### Try it
Please quote the material exactly, every line of it.

### Information provided
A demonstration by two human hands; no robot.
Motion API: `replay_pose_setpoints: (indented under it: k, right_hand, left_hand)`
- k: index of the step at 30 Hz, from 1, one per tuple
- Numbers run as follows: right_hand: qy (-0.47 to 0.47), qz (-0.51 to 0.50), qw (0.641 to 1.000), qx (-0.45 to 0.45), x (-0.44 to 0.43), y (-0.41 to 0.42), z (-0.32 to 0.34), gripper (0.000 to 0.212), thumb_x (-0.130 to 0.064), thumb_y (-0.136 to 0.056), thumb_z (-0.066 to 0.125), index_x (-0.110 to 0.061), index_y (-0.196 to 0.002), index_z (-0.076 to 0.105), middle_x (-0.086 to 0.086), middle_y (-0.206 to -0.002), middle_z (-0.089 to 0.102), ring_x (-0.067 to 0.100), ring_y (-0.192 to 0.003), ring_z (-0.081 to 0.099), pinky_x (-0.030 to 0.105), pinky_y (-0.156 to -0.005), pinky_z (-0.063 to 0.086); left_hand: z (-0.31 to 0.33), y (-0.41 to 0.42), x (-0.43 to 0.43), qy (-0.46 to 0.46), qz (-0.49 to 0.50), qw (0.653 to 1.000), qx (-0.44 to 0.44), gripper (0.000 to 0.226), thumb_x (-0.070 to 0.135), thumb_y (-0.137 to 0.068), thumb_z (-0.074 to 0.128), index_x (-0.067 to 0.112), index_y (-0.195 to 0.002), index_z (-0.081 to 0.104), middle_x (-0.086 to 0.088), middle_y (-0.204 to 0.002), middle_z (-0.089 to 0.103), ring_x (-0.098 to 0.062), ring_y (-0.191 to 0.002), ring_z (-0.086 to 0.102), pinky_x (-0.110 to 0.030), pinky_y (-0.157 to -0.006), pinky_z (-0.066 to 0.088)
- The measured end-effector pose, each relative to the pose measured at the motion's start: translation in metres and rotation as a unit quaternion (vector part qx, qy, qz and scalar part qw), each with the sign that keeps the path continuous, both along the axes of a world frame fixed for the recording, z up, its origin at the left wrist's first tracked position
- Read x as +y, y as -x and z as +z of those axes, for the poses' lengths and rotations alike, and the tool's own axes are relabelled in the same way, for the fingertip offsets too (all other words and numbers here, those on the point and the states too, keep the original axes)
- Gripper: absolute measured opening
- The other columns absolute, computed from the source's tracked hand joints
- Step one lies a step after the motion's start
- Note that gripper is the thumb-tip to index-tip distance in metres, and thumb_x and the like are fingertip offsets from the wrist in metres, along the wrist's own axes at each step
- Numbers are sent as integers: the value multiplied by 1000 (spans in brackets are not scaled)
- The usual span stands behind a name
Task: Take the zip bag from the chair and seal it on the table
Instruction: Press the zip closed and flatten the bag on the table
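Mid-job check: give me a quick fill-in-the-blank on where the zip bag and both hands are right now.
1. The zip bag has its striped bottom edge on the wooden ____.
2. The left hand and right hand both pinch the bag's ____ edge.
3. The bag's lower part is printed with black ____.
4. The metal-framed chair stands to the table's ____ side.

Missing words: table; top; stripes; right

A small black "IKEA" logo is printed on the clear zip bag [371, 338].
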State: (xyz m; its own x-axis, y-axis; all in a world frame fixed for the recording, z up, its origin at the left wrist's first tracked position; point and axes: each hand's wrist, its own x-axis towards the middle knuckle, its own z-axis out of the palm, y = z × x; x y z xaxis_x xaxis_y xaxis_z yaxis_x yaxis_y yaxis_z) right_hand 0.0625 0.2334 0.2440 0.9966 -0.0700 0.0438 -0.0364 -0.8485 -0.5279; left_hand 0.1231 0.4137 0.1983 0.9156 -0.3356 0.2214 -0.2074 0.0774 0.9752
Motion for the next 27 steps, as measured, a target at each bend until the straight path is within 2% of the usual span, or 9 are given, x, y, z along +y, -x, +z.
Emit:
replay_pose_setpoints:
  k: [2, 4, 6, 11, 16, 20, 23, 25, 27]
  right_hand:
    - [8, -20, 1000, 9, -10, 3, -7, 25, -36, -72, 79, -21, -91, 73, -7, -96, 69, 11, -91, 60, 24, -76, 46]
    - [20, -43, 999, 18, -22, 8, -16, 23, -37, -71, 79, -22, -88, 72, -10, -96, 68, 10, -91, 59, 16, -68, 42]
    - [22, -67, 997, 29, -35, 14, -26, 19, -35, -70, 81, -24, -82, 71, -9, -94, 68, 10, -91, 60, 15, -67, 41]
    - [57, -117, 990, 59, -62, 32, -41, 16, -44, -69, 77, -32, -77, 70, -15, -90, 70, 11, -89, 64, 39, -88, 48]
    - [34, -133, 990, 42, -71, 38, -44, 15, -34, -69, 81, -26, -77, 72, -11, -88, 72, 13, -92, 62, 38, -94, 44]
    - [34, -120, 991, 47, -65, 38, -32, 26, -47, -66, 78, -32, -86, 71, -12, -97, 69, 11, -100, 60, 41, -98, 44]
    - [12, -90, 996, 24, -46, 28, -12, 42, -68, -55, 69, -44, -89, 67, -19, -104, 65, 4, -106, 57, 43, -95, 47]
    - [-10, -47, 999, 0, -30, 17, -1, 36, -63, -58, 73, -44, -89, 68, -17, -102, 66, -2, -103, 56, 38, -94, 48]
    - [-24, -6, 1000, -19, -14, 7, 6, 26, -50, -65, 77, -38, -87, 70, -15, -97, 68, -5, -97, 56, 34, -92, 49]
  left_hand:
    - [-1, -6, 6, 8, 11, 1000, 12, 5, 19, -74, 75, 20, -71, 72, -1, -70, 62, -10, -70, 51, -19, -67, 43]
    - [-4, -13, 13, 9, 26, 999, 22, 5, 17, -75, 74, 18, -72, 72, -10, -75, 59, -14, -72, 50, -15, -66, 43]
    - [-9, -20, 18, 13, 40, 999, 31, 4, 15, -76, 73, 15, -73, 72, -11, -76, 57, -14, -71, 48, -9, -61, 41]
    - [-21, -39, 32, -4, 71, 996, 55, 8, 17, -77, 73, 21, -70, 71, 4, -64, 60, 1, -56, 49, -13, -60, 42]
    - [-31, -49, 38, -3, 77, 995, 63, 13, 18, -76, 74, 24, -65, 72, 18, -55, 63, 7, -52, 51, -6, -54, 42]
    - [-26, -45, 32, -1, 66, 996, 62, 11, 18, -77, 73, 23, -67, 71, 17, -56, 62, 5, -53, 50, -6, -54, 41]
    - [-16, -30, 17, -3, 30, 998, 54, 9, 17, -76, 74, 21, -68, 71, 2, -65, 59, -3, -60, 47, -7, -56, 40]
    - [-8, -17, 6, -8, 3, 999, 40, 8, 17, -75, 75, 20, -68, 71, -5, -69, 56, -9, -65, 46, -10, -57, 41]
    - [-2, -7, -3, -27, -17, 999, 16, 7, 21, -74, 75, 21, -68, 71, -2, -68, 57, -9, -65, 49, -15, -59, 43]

### Output of the exercise
A demonstration by two human hands; no robot.
Motion API: `replay_pose_setpoints: (indented under it: k, right_hand, left_hand)`
- k: index of the step at 30 Hz, from 1, one per tuple
- Numbers run as follows: right_hand: qy (-0.47 to 0.47), qz (-0.51 to 0.50), qw (0.641 to 1.000), qx (-0.45 to 0.45), x (-0.44 to 0.43), y (-0.41 to 0.42), z (-0.32 to 0.34), gripper (0.000 to 0.212), thumb_x (-0.130 to 0.064), thumb_y (-0.136 to 0.056), thumb_z (-0.066 to 0.125), index_x (-0.110 to 0.061), index_y (-0.196 to 0.002), index_z (-0.076 to 0.105), middle_x (-0.086 to 0.086), middle_y (-0.206 to -0.002), middle_z (-0.089 to 0.102), ring_x (-0.067 to 0.100), ring_y (-0.192 to 0.003), ring_z (-0.081 to 0.099), pinky_x (-0.030 to 0.105), pinky_y (-0.156 to -0.005), pinky_z (-0.063 to 0.086); left_hand: z (-0.31 to 0.33), y (-0.41 to 0.42), x (-0.43 to 0.43), qy (-0.46 to 0.46), qz (-0.49 to 0.50), qw (0.653 to 1.000), qx (-0.44 to 0.44), gripper (0.000 to 0.226), thumb_x (-0.070 to 0.135), thumb_y (-0.137 to 0.068), thumb_z (-0.074 to 0.128), index_x (-0.067 to 0.112), index_y (-0.195 to 0.002), index_z (-0.081 to 0.104), middle_x (-0.086 to 0.088), middle_y (-0.204 to 0.002), middle_z (-0.089 to 0.103), ring_x (-0.098 to 0.062), ring_y (-0.191 to 0.002), ring_z (-0.086 to 0.102), pinky_x (-0.110 to 0.030), pinky_y (-0.157 to -0.006), pinky_z (-0.066 to 0.088)
- The measured end-effector pose, each relative to the pose measured at the motion's start: translation in metres and rotation as a unit quaternion (vector part qx, qy, qz and scalar part qw), each with the sign that keeps the path continuous, both along the axes of a world frame fixed for the recording, z up, its origin at the left wrist's first tracked position
- Read x as +y, y as -x and z as +z of those axes, for the poses' lengths and rotations alike, and the tool's own axes are relabelled in the same way, for the fingertip offsets too (all other words and numbers here, those on the point and the states too, keep the original axes)
- Gripper: absolute measured opening
- The other columns absolute, computed from the source's tracked hand joints
- Step one lies a step after the motion's start
- Note that gripper is the thumb-tip to index-tip distance in metres, and thumb_x and the like are fingertip offsets from the wrist in metres, along the wrist's own axes at each step
- Numbers are sent as integers: the value multiplied by 1000 (spans in brackets are not scaled)
- The usual span stands behind a name
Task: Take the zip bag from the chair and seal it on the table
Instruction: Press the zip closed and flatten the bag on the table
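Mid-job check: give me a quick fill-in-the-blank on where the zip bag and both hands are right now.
1. The zip bag has its striped bottom edge on the wooden ____.
2. The left hand and right hand both pinch the bag's ____ edge.
3. The bag's lower part is printed with black ____.
4. The metal-framed chair stands to the table's ____ side.

Missing words: table; top; stripes; right

A small black "IKEA" logo is printed on the clear zip bag [371, 338].
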State: (xyz m; its own x-axis, y-axis; all in a world frame fixed for the recording, z up, its origin at the left wrist's first tracked position; point and axes: each hand's wrist, its own x-axis towards the middle knuckle, its own z-axis out of the palm, y = z × x; x y z xaxis_x xaxis_y xaxis_z yaxis_x yaxis_y yaxis_z) right_hand 0.0625 0.2334 0.2440 0.9966 -0.0700 0.0438 -0.0364 -0.8485 -0.5279; left_hand 0.1231 0.4137 0.1983 0.9156 -0.3356 0.2214 -0.2074 0.0774 0.9752
Motion for the next 27 steps, as measured, a target at each bend until the straight path is within 2% of the usual span, or 9 are given, x, y, z along +y, -x, +z.
Emit:
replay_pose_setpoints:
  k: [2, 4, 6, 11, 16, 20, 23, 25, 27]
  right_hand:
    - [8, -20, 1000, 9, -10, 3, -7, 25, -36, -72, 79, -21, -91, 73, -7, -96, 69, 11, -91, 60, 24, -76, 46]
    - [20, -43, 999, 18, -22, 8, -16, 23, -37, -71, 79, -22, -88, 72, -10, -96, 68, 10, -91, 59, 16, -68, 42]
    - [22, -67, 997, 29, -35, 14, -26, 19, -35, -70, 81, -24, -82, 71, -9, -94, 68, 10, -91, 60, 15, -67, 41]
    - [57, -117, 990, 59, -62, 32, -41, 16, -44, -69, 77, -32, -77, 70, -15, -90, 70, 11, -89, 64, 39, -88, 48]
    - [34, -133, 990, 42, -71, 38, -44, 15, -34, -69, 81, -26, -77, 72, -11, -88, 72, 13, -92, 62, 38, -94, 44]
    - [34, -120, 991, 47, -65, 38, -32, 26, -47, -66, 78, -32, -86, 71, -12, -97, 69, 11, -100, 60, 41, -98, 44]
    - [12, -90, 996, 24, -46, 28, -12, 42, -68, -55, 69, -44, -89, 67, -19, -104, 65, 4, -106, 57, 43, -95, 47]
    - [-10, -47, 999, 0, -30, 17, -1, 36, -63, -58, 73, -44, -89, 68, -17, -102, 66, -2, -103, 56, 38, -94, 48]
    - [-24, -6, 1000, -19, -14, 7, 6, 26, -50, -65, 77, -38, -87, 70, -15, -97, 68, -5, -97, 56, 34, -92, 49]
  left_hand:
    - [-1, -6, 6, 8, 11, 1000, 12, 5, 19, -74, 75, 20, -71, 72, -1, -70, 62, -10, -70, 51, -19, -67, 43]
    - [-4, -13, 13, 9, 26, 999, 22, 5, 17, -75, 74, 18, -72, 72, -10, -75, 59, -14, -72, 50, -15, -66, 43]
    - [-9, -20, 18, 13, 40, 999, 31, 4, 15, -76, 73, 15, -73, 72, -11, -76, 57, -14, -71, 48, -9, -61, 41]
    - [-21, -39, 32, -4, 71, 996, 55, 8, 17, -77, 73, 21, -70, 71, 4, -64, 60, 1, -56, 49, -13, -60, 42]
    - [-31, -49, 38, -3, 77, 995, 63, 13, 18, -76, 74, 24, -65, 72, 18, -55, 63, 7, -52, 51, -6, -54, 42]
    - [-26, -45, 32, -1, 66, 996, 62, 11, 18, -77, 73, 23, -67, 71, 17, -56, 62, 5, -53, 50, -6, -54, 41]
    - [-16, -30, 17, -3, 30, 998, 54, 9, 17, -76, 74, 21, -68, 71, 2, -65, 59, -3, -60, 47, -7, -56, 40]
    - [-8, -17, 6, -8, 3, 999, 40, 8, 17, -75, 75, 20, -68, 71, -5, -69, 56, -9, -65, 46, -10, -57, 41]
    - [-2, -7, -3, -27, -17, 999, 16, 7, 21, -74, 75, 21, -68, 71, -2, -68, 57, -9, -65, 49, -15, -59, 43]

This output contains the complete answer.